Film review: ENDER’S GAME, from Built For Speed

Nick’s rating: ***.

Genre: Action/ Adventure/ Science Fiction.

Classification: TBA

Director(s): Gavin Hood.

Release date: 5th Dec 2013.

Running time: 114 mins.

Based on controversial author Orson Scott Card’s famed 1985 science fiction novel, Ender’s Game is one of the most hotly anticipated film adaptations of recent times.  I have not read the book so my review comes from the perspective of someone not already enamoured of the Enders mythology.

Ender’s Game propels us into the near future where an aggressive alien race of giant ants called the Formics has attacked earth and almost defeated humanity. Only a heroic counterattack from fleet commander Mazer Rackam (Ben Kingsley) saved our species from annihilation.  Fast forward 50 years and with another attack imminent, Earth’s military are desperate to find the next Rackham. Among the youngsters press-ganged into training at the fleet academy is troubled kid genius Ender Wiggin (Asa Butterfield).  At the Academy he progresses through increasingly intense and complex programmes designed to hone his prodigious talents as a military strategist and to promote the violent side of his personality.  As his military training progresses he finds himself torn between the competing aspects of his nature: the violent urges beaten into him by his bullying brother (Jimmy Pinchak) and the compassion learned from his sister (Abigail Breslin).  This internal battle causes him to question his role in the war machine and the motives of his hawkish commanding officer Colonel Graff (Harrison Ford).

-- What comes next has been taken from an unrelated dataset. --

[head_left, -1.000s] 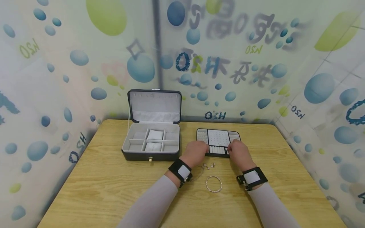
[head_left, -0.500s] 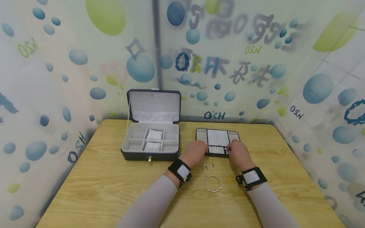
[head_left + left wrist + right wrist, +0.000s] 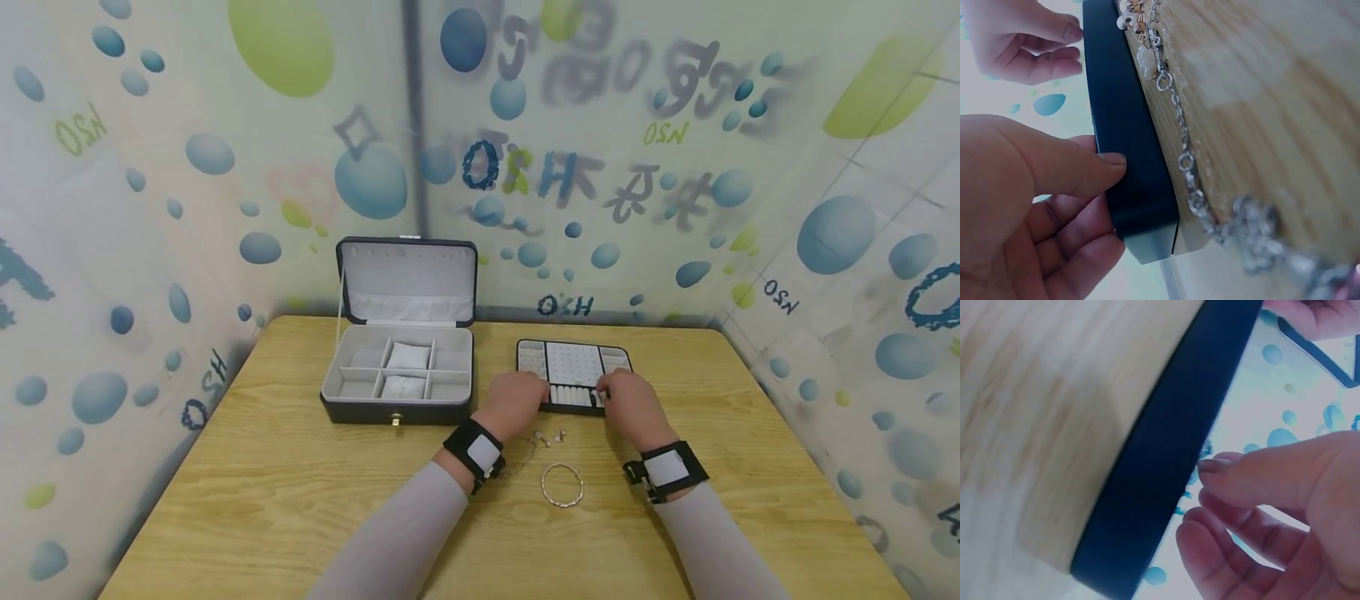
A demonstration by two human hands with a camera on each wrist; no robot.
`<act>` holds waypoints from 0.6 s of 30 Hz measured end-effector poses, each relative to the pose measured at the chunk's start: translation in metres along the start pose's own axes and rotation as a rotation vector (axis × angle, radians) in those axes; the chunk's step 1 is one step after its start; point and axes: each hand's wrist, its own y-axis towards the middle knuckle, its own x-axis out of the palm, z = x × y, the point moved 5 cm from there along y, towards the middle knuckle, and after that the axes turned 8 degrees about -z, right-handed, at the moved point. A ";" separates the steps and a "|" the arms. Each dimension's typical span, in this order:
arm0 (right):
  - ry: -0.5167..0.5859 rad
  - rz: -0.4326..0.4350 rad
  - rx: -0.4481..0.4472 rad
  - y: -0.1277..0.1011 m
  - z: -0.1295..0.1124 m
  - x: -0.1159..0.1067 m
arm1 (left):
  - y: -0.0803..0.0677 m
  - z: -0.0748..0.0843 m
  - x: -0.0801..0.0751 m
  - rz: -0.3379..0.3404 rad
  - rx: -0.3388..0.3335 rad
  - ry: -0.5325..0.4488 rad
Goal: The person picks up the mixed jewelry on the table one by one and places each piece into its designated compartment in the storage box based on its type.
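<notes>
A staged recording booth: bubble-print sheets [image 3: 187, 167] wall in a small wooden desk [image 3: 285, 500] on three sides.

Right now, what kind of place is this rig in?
Probably a small staged recording booth, not a home or shop. A wooden table stands boxed in by printed bubble-pattern curtain walls on three sides. On it are an open jewelry box, an insert tray and a bangle.

On the light wooden tabletop [image 3: 262, 500], the open black jewellery box with grey compartments [image 3: 399, 375] stands left of the flat black insert tray [image 3: 573, 367]. Before the tray lie a silver chain [image 3: 525, 454] and a silver bangle [image 3: 562, 485].
</notes>
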 end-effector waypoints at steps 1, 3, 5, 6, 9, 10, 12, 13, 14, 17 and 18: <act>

Enders Game is an intriguing but ultimately unsuccessful mix of special effects-driven space opera, teen rites of passage parable and war film.  Almost the entire movie involves Ender training at the Fleet Academy’s slick, high-tech boot camp and this is where the film strikes its biggest problem. Apart from some fleeting flashbacks to Rackham’s dogfights with the Formics, nearly all the battle sequences in this film involve Ender and his fellow recruits playing elaborate computer simulations on vast screens so, essentially, we’re watching kids play computer games. Director/script-writer Gavin Hood may have been trying to comment on the pervasiveness of computer games in today’s youth culture but the absence of actual battle scenes or visceral contact between humans the formics gives the film a hollow feeling.

Also, despite its futuristic setting, the film indulges ancient military boot camp clichés with the hard-ass drill sergeant barking orders like “drop and give me 20” and newbies suffering bastardisation at the hands of older recruits. Ender seems to be the most bullied person in the galaxy as everyone including his brother tries to throttle him.  The film also employs the stereotypically loud ominous clanging musical score seemingly required of all films set in the military.

Ender’s Game often impresses on a purely technical level, though, with imposing cgi effects that feature vast skeletal spaceships and scenes that are as realistic as the outer-space shots in Alfonso Cuaron’s Gravity. The film also has a pristine, ice blue production design which is at times striking although it doesn’t seer itself into the memory like the intricate menacing space ship interiors in films such as Alien.

As Ender, Asa Butterfield has a touch of Damien from The Omen making him more creepy than likeable but his experience of bullying will resonate with many viewers.  Also, Ender’s internal conflict and his battle of wills with Graff lends this film a psychological force usually absent from action-obsessed science fiction films.  As Colonel Graff, Harrison Ford is typically cynical and grumpy but he seems (a little) more invested in this film than he has been in recent outings. Ben Kingsley, though, looks as if he turned up late to the Cloud Atlas audition as he wears Maori facial tattoos and speaks in what seems to be a South African accent.  As a kind of brutal Mr Miyagi to Ender’s Karate Kid, Kingsley’s performance here is comically weird. 

Ender’s Game thankfully takes its subject seriously making a few topical references to post 9-11 anti-terrorist propaganda and the morality of war but doesn’t become overly pompous and po-faced and leavens a few scenes with humour.  In the end, though, the preponderance of lengthy and confusing computer-simulated spaceship dogfights becomes a little tedious.